_EXERCISE_
Below are some records; quote exactly the lines from the one that contains "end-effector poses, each" through the one that contains "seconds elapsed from", inclusive, and no others.

Segment Start: SUPPLIED RECORDS

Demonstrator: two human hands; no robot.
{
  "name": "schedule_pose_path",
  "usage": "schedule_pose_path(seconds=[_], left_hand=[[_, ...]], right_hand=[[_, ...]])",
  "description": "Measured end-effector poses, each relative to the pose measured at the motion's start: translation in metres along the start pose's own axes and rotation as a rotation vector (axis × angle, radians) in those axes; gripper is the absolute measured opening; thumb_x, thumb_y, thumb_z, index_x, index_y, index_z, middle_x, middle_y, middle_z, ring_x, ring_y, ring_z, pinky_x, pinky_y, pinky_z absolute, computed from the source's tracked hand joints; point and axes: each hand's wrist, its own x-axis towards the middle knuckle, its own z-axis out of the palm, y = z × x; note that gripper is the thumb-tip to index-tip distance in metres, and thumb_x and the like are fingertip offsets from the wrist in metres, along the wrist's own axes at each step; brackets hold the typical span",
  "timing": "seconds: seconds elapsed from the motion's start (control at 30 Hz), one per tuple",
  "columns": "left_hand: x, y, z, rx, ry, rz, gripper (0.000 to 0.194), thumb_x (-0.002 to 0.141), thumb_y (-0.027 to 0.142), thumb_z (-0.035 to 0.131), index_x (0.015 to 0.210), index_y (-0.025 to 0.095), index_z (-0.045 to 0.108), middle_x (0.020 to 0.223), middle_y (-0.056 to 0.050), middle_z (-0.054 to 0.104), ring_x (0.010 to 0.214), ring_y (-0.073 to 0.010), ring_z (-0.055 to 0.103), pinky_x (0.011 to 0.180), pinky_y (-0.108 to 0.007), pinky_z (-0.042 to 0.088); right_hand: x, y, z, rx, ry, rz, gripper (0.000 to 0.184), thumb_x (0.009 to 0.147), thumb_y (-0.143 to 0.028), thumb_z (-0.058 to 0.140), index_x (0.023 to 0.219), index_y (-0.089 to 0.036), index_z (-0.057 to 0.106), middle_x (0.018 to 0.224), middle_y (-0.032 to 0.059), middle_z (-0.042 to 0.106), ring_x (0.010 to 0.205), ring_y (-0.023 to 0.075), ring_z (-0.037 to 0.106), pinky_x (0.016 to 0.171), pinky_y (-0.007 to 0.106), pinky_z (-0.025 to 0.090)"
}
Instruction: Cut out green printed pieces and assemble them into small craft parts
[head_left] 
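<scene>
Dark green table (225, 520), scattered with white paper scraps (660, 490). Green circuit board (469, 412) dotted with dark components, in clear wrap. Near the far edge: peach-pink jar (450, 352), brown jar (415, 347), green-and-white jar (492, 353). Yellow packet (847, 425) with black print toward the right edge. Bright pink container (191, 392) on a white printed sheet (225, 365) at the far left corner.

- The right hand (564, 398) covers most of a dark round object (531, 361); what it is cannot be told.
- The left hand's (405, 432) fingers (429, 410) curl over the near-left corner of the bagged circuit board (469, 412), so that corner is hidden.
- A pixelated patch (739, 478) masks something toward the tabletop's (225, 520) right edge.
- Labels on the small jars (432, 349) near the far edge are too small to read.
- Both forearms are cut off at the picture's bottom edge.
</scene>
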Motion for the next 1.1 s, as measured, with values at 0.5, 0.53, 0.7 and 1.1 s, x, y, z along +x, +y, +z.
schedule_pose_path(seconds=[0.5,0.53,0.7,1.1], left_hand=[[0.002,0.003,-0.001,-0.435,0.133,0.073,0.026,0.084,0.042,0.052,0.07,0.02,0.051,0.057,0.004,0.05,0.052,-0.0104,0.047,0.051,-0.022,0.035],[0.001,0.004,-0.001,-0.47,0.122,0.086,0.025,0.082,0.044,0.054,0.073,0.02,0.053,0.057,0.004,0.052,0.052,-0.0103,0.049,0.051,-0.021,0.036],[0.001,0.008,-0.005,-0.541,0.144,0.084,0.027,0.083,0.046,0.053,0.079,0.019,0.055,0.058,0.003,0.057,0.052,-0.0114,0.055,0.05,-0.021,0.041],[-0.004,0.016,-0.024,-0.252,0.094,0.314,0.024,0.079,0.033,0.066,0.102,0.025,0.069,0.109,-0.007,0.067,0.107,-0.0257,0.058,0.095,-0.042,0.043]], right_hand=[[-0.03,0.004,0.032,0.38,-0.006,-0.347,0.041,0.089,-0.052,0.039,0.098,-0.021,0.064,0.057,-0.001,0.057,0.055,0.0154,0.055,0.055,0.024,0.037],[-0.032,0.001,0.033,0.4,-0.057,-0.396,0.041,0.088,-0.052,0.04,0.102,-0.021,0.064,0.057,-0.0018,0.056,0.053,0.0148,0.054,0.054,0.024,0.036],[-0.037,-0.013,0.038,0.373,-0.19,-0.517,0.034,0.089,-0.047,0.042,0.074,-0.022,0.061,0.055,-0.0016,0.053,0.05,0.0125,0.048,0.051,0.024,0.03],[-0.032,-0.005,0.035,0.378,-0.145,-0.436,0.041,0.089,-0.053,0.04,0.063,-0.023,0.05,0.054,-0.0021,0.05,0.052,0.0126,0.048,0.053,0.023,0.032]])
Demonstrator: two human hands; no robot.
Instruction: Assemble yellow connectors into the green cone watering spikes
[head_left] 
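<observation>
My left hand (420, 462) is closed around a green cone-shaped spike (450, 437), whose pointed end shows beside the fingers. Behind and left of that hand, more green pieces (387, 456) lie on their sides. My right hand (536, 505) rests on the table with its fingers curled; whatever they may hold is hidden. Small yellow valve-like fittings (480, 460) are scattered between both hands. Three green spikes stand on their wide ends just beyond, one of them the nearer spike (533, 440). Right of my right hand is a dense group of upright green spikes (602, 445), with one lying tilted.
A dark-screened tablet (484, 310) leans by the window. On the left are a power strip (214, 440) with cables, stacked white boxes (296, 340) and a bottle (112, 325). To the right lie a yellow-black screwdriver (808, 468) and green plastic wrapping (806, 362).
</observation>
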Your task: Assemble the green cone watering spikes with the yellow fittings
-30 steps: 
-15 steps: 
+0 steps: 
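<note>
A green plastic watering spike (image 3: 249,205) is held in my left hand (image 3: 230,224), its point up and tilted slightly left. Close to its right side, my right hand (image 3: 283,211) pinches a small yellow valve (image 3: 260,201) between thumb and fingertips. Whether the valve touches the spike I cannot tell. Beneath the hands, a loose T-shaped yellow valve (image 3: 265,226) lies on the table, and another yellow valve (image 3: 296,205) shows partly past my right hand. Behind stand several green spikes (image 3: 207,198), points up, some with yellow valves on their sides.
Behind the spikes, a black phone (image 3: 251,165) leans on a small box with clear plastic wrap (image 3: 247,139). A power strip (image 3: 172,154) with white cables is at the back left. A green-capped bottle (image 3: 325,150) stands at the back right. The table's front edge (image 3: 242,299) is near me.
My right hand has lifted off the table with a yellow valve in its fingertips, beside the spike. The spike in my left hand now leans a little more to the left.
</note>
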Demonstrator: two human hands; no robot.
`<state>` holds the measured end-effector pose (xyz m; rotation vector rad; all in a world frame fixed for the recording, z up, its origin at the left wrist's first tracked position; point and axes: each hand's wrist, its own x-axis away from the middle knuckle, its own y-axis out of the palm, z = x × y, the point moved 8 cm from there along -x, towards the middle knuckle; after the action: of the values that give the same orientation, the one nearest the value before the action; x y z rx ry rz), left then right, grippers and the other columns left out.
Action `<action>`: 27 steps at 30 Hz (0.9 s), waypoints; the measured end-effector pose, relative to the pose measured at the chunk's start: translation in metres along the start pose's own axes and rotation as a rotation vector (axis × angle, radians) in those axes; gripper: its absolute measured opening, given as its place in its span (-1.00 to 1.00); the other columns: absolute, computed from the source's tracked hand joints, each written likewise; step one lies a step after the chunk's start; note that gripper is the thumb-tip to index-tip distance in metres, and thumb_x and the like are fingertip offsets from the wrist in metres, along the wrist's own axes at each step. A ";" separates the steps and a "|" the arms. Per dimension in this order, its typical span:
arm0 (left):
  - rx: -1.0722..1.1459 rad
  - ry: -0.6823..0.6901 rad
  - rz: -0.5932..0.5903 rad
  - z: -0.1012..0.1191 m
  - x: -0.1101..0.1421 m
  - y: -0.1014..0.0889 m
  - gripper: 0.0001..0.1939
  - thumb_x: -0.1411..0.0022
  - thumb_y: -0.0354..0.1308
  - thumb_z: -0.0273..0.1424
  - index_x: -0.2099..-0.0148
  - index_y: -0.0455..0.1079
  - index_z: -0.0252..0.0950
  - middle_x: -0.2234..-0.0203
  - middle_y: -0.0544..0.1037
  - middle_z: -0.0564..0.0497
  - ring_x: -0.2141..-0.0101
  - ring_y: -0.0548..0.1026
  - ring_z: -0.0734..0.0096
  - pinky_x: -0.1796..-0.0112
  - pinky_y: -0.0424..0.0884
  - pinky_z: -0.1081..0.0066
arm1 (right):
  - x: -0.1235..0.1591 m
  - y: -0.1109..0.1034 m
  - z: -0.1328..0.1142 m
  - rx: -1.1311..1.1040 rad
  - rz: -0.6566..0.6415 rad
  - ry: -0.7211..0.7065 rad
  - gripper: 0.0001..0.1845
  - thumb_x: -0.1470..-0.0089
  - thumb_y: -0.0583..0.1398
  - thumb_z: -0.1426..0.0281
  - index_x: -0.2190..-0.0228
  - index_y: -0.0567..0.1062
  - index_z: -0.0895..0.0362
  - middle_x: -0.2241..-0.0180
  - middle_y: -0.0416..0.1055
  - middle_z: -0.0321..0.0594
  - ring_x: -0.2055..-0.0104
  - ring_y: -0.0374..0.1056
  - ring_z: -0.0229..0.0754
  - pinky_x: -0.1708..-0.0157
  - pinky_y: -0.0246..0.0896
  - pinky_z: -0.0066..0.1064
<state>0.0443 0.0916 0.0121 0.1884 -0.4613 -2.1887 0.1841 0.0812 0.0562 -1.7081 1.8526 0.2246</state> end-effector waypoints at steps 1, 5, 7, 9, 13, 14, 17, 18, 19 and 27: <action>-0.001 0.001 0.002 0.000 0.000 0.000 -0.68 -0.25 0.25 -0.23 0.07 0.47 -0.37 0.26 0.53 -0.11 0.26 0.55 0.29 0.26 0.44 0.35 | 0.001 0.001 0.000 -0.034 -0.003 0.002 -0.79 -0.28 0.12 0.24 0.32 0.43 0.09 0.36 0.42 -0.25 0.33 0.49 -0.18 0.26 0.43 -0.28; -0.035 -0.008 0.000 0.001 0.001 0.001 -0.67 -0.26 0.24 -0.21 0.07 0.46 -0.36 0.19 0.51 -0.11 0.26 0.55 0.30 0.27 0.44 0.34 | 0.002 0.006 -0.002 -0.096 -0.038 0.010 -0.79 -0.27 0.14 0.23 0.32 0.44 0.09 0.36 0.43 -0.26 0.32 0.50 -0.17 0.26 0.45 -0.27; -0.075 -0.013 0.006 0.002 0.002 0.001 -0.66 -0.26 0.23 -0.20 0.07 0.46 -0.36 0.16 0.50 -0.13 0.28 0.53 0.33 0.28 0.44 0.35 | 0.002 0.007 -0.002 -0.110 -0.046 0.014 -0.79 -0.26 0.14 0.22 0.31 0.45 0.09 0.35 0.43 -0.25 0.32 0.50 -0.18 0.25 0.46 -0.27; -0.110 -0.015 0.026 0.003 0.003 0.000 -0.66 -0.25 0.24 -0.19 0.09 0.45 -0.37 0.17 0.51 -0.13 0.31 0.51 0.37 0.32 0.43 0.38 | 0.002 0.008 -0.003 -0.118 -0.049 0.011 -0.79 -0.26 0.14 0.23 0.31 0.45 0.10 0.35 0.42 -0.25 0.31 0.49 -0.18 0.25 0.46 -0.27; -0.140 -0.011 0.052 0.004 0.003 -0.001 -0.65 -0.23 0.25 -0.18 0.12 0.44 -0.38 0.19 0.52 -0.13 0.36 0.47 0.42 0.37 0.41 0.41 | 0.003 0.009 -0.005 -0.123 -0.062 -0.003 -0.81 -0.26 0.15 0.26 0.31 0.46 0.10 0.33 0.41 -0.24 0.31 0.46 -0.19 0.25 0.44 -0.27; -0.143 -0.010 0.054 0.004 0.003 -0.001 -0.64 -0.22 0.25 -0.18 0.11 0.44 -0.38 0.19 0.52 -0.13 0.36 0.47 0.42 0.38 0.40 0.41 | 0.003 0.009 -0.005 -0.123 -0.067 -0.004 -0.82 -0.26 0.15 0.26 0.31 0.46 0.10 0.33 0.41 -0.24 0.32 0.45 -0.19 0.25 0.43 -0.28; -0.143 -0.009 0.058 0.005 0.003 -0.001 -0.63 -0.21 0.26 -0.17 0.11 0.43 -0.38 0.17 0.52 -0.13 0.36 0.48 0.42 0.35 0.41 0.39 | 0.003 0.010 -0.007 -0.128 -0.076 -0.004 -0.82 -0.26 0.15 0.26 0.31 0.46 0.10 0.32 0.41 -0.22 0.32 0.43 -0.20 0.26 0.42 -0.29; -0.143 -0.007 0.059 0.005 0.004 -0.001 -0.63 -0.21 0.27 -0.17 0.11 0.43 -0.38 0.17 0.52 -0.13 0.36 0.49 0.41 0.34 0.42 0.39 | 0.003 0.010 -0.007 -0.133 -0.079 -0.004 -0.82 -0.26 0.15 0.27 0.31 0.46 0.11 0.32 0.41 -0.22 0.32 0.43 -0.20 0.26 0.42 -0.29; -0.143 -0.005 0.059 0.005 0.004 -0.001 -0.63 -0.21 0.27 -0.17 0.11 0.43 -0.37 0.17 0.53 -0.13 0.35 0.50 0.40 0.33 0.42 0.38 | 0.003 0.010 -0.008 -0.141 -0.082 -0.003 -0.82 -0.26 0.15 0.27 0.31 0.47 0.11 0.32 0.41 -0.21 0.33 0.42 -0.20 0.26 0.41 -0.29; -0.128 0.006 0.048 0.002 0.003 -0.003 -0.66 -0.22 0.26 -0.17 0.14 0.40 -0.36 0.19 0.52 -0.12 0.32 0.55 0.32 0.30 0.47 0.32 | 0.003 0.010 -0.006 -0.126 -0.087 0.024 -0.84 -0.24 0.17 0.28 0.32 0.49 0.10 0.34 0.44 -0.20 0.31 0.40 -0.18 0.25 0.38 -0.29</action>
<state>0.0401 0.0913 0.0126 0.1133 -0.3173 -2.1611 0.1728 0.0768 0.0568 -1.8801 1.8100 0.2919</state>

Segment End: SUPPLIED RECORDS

_RESPONSE BOX_
  "description": "Measured end-effector poses, each relative to the pose measured at the motion's start: translation in metres along the start pose's own axes and rotation as a rotation vector (axis × angle, radians) in those axes; gripper is the absolute measured opening; thumb_x, thumb_y, thumb_z, index_x, index_y, index_z, middle_x, middle_y, middle_z, ring_x, ring_y, ring_z, pinky_x, pinky_y, pinky_z absolute, computed from the source's tracked hand joints; point and axes: each hand's wrist, its own x-axis towards the middle knuckle, its own z-axis out of the palm, y = z × x; note that gripper is the thumb-tip to index-tip distance in metres, and thumb_x and the like are fingertip offsets from the wrist in metres, along the wrist's own axes at each step; brackets hold the typical span",
  "timing": "seconds: seconds elapsed from the motion's start (control at 30 Hz), one per tuple",

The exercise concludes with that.